Note that 4=2^2. Then 4^x = (2^2)^x = (2^x)^2. Therefore:

(II) 2^x + (2^x)^2 = A

Let u = 2^x.

(III) u + u^2 = A

(IV) u^2 + u - A = 0

Solving the polynomial yields:

(V) u = (-1 ± √(1 + 4*A))/2

With u = 2^x:

(VI) 2^x = (-1 ± √(1 + 4*A))/2

Taking the logarithm of both sides, and with ln(B^C) = C ln B:

(VII) x * ln 2 = ln [ (-1 ± √(1 + 4*A))/2 ]
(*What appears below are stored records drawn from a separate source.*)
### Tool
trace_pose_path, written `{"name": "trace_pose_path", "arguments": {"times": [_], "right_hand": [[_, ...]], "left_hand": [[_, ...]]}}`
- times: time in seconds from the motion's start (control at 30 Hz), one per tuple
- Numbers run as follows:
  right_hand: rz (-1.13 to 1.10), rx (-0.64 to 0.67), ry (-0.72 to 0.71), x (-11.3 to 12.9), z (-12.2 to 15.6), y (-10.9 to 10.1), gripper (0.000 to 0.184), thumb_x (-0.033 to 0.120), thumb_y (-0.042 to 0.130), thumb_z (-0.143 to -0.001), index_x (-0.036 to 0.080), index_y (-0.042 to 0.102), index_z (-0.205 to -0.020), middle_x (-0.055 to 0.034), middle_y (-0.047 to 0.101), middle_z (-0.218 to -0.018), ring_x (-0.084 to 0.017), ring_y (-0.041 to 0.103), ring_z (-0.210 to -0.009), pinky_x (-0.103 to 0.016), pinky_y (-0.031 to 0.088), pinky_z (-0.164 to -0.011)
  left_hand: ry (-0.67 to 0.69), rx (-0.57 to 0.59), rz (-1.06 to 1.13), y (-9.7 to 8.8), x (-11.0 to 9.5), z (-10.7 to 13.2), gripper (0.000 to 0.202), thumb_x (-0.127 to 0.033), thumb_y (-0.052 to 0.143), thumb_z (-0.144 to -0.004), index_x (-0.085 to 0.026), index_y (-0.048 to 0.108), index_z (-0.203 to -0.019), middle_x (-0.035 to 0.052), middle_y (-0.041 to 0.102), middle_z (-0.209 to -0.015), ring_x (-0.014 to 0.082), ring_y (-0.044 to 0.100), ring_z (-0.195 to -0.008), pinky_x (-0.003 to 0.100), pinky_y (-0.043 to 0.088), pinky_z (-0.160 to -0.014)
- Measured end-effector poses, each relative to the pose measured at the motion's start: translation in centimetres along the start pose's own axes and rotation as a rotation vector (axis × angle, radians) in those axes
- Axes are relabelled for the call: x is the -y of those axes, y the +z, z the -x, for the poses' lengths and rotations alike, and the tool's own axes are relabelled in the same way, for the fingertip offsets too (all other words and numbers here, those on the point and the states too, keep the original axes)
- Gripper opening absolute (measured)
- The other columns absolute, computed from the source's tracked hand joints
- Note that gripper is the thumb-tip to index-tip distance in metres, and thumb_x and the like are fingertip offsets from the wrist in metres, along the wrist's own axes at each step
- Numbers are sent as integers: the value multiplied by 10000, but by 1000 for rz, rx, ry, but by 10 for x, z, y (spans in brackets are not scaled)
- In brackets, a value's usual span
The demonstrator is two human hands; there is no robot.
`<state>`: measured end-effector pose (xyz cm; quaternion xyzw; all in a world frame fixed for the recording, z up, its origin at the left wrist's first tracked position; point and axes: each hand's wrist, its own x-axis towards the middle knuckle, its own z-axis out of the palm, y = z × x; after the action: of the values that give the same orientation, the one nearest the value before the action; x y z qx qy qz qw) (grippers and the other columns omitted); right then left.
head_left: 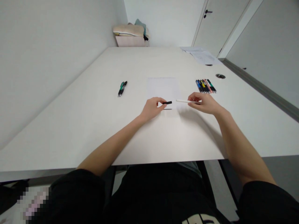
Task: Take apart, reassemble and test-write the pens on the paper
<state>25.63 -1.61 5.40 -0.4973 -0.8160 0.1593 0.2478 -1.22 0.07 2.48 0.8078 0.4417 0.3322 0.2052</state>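
My left hand (153, 108) pinches a small black pen cap (167, 102) just above the near edge of a white sheet of paper (163, 87). A short black line shows on the paper right under the cap. My right hand (204, 102) grips a white pen (184, 101) whose tip points left toward the cap, a small gap between them. Both hands hover low over the white table (93, 118).
A row of several coloured pens (206, 86) lies right of the paper. Two dark pens with green (122, 88) lie to the left. Loose papers (202, 56) rest at the far right corner, near a round cable hole (220, 76). Folded cloth sits on a box (130, 35) beyond the table.
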Motion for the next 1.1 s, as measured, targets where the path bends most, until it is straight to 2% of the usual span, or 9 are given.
{"name": "trace_pose_path", "arguments": {"times": [0.13, 0.47, 0.67, 0.8, 1.03, 1.1], "right_hand": [[34, 9, -36, 11, 0, 2, 143, 318, 562, -773, 193, 597, -833, -22, 614, -722, -133, 544, -638, -275, 432, -621], [75, 40, -54, 11, -3, 5, 162, 316, 558, -775, 197, 620, -866, -30, 638, -765, -139, 569, -648, -269, 447, -627], [139, 31, -83, 15, -4, 7, 167, 318, 565, -777, 203, 641, -871, -37, 650, -785, -148, 588, -648, -278, 437, -643], [123, 17, -152, 22, -5, 14, 181, 332, 552, -800, 197, 645, -878, -43, 651, -789, -142, 584, -633, -271, 436, -639], [91, -15, -178, 28, -5, 28, 190, 348, 529, -826, 213, 630, -912, -52, 655, -838, -152, 591, -672, -284, 453, -679], [89, -1, -169, 26, -5, 28, 188, 351, 532, -825, 221, 629, -921, -53, 657, -849, -159, 597, -685, -292, 459, -686]], "left_hand": [[-33, -20, 53, -3, 5, 3, 182, -261, 613, -783, -193, 699, -928, 17, 706, -861, 115, 539, -668, 254, 431, -665], [15, 9, 93, 0, 6, 5, 164, -242, 619, -776, -202, 702, -912, 15, 702, -860, 111, 544, -683, 250, 436, -672], [36, -14, 120, 0, 3, 7, 154, -237, 620, -770, -195, 699, -896, 18, 696, -841, 103, 524, -650, 243, 437, -652], [72, 0, 145, 5, -3, 6, 146, -246, 628, -775, -197, 700, -892, 15, 689, -814, 103, 522, -645, 239, 434, -647], [157, 45, 49, 10, -8, 3, 133, -237, 610, -798, -200, 675, -908, 17, 669, -813, 127, 544, -717, 266, 434, -714], [163, 66, 7, 9, -6, 3, 243, -296, 633, -786, -206, 644, -1012, 26, 664, -871, 142, 549, -758, 282, 440, -743]]}}
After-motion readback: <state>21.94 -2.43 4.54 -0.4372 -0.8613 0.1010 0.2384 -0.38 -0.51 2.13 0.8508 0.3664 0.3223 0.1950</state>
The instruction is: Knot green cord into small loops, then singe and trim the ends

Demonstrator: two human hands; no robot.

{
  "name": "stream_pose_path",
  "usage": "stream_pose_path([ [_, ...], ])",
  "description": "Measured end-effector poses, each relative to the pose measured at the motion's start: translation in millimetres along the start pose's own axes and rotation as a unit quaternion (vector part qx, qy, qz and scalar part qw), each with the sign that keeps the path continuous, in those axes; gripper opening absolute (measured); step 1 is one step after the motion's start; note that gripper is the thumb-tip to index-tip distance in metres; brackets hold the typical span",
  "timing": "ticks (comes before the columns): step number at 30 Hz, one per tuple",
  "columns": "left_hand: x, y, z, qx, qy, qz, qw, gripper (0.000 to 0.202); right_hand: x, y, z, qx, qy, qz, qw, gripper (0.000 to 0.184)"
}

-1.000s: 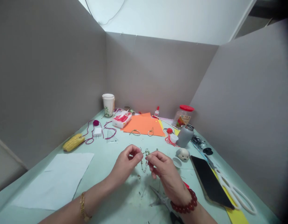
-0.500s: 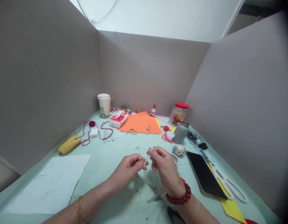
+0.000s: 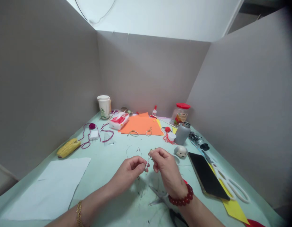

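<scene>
My left hand (image 3: pixel 128 171) is closed, thumb and forefinger pinching the lower end of a thin silvery twisted strand (image 3: pixel 147 161). The upper end is pinched by my right hand (image 3: pixel 166 168), where small greenish bits show at the fingertips. Between the two hands the strand runs short and slanted; whether it is wire or chain is too small to tell. Under my right wrist lie scissors with dark handles (image 3: pixel 160 196), their blades apart and partly hidden by the arm. Tiny cut scraps are scattered on the table below my hands.
At right lie a black phone (image 3: pixel 207 176), white-handled scissors (image 3: pixel 227 183) and a small dog-face figure (image 3: pixel 181 151). Further back stand a grey bottle (image 3: pixel 182 134) and a red-lidded jar (image 3: pixel 181 114). Orange paper (image 3: pixel 141 124) lies behind; a white cloth (image 3: pixel 48 186) and corn cob (image 3: pixel 69 147) are left.
The view has shifted slightly, so most things sit a little further left. Both hands keep their pinch on the strand, with hardly any movement.
</scene>
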State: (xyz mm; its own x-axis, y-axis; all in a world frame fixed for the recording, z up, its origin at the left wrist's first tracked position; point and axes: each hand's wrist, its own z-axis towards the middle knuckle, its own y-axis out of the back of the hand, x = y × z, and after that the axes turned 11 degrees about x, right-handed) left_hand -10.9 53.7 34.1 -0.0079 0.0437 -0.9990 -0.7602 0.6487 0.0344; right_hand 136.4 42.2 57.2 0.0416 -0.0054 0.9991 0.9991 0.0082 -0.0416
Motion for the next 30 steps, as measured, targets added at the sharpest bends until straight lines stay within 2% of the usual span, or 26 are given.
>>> stream_pose_path([
  [14, 6.6, -0.1, 1.6, -0.013, 0.013, -0.015, 1.0, 0.009, 0.5, -4.7, -2.7, 0.0, -0.015, -0.001, 1.0, 0.022],
  [19, 9.3, -0.4, 2.1, -0.015, 0.008, -0.02, 1.0, 0.014, -1.7, -5.2, -2.4, 0.009, -0.02, 0.014, 1.0, 0.023],
  [26, 5.9, -0.6, 2.2, -0.005, 0.015, -0.028, 0.999, 0.006, -1.6, -3.4, -2.8, 0.017, -0.022, 0.015, 1.0, 0.026],
  [30, 2.5, -2.7, 2.0, -0.012, 0.015, -0.024, 1.0, 0.013, -1.7, -3.5, -2.5, 0.018, -0.016, 0.009, 1.0, 0.027],
])
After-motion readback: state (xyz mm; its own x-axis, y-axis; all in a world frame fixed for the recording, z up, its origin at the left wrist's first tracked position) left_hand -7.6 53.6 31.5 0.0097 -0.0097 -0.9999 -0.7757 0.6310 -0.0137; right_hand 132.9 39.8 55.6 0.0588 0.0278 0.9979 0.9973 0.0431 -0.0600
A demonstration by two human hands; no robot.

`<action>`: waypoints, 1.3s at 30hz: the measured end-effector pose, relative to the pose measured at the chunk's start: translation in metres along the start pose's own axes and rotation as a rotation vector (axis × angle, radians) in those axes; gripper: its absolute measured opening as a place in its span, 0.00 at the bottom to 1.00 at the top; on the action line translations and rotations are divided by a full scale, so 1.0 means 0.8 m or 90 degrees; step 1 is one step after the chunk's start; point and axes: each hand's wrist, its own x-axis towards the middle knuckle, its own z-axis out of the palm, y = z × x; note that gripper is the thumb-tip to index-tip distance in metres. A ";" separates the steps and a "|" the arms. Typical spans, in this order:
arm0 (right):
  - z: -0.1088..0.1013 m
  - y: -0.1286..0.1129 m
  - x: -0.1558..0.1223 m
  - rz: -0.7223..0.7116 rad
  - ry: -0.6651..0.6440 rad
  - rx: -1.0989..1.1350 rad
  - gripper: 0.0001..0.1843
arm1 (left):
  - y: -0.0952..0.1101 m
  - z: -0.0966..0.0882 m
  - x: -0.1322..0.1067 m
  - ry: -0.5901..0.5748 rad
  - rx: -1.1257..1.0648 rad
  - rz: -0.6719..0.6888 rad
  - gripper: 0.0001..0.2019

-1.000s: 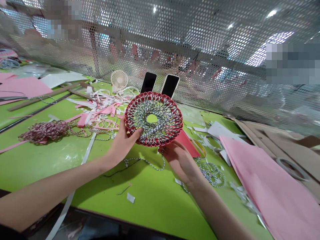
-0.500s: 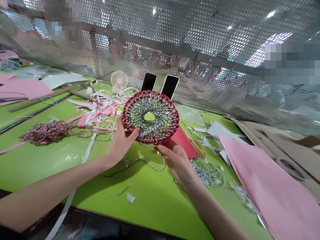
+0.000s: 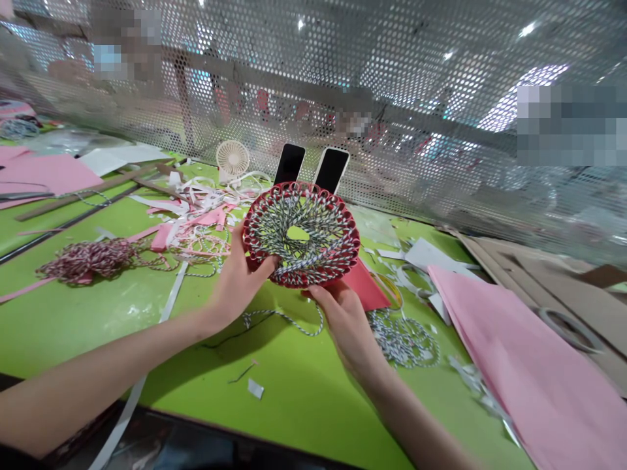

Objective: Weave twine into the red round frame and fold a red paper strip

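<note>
A round red disc wound with black-and-white twine (image 3: 301, 235), with a hole in its middle, is held up above the green table (image 3: 294, 385). My left hand (image 3: 240, 277) grips its lower left rim, thumb on the face. My right hand (image 3: 345, 320) is closed under the disc's lower right edge, fingers on the rim; what else it pinches is hidden. A loose strand of twine (image 3: 284, 318) hangs from the disc onto the table.
Red-and-white twine (image 3: 85, 259) lies in a heap at left. Pink and white paper scraps (image 3: 196, 212), a small fan (image 3: 232, 158) and two phones (image 3: 311, 168) sit behind. A pink sheet (image 3: 529, 365), a twine pile (image 3: 404, 339), cardboard and a tape roll (image 3: 571, 329) are at right. Perforated metal screen behind.
The disc has tilted and shifted slightly, and my right hand has moved up from below it to touch its lower right rim. My left hand keeps its grip.
</note>
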 end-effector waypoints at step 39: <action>-0.015 0.001 -0.002 -0.738 0.168 -0.704 0.10 | 0.010 -0.002 0.006 0.041 -0.130 -0.062 0.16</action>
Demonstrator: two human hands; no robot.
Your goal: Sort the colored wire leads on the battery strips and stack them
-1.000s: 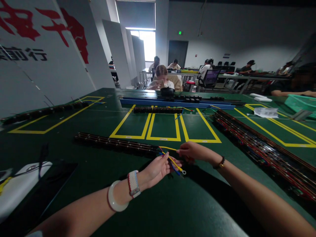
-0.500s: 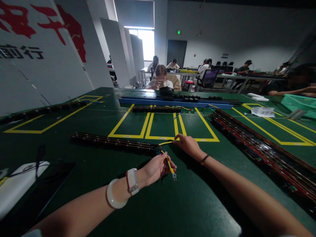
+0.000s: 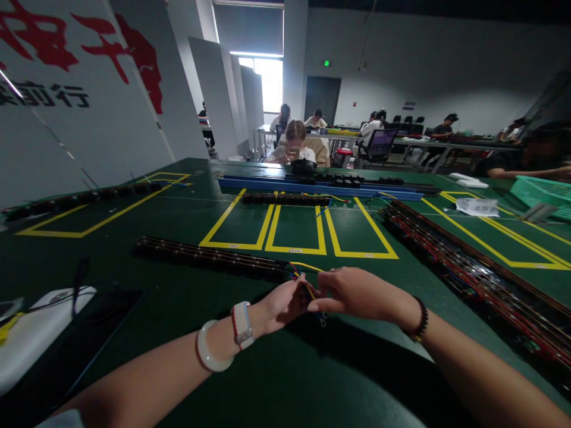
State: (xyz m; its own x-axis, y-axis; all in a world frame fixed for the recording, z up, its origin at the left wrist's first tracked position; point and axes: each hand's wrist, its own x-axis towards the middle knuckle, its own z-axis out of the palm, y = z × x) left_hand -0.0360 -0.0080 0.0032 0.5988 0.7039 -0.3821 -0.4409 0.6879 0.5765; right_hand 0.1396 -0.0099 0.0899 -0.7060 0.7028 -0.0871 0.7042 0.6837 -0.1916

With ln(B/C) = ln B - ln C

(VIII) x * ln 2 = ln (-1 ± √(1 + 4*A) - ln 2

Solving for x:

(IX) x = [ ln (-1 ± √(1 + 4*A) ] / [ln 2] - 1

A General technique to solving A^x + B^x = C: (assuming B > A)

Let B = A^n. Then:

A^x + (A^x)^n = C

Let u = A^x, then solve the polynomial for u:

u + u^n - C = 0

Once the roots of u are found, then x = ln u/ln n

Solving this equation analytically is best when A, B, and C work "nicely".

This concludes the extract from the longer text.